Mine is learning about his actions being mean and kind as he adjusts to being a big brother. When he does things like sitting on baby, he's being playful not malicious, and he's told that it's mean, and it might hurt and that it would be sad if baby was hurt.

There's no set right or wrong consequence, but keeping it simple and immediate works best, so something like picking up some of the dropped items together. Sometimes you do have to leave it unresolved if they're clearly not in the mood to respond as it's not worth escalating to make your point, and it gets more remote from the original point. If you win enough battles, you'll stay on top in the long run.

I think all parents must have moments when they wonder what they wished upon themselves!

BABaracus Thu 31-Oct-13 15:14:38

I really wouldn't take what he has said to heart.
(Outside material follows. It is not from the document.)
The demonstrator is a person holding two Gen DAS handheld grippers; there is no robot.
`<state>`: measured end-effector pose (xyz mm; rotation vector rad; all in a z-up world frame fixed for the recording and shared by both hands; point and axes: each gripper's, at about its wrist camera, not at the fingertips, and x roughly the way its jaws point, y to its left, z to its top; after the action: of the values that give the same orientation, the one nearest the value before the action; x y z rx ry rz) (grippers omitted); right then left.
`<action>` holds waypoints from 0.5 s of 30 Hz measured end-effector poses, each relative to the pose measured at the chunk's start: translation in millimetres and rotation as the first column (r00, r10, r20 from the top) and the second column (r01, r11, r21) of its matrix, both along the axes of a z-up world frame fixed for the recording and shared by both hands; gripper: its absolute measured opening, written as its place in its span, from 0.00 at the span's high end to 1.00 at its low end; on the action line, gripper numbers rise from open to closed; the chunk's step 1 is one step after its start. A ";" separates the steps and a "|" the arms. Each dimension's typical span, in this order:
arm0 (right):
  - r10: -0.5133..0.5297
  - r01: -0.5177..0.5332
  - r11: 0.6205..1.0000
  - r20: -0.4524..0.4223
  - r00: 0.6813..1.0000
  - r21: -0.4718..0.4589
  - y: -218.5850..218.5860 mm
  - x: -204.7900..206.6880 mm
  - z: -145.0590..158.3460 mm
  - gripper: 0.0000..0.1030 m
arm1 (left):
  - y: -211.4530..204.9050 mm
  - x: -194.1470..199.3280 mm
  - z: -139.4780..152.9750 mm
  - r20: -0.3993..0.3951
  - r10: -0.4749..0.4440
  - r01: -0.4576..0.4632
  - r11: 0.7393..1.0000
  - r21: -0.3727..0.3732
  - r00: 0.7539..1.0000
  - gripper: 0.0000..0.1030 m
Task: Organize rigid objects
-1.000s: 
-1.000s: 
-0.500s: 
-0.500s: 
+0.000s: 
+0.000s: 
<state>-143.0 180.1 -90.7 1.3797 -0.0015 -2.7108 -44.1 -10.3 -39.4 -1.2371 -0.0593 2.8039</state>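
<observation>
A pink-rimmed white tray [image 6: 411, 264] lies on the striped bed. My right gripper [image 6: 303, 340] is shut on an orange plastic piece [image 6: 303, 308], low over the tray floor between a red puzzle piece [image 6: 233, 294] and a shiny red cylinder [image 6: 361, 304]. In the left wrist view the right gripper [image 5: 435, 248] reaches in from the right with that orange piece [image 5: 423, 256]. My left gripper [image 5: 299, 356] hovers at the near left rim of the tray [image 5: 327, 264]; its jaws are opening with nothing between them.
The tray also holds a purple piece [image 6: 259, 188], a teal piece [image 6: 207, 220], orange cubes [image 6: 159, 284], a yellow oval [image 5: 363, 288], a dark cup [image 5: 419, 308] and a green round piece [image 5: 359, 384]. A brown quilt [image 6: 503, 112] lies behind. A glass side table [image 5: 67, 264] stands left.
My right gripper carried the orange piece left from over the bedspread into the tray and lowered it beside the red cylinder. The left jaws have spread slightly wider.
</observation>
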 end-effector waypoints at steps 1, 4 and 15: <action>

When he wakes up, I would explain that you can't do x and y because of his behaviour earlier but you will do z. I would think the trip to the park would be the best one for him to run off some energy. And you're not alone in finding parenthood very tough!

whyno Thu 31-Oct-13 15:15:35

God don't take it to heart! Honestly it's very naughty but so normal, 3 is the worst age for saying stuff like that.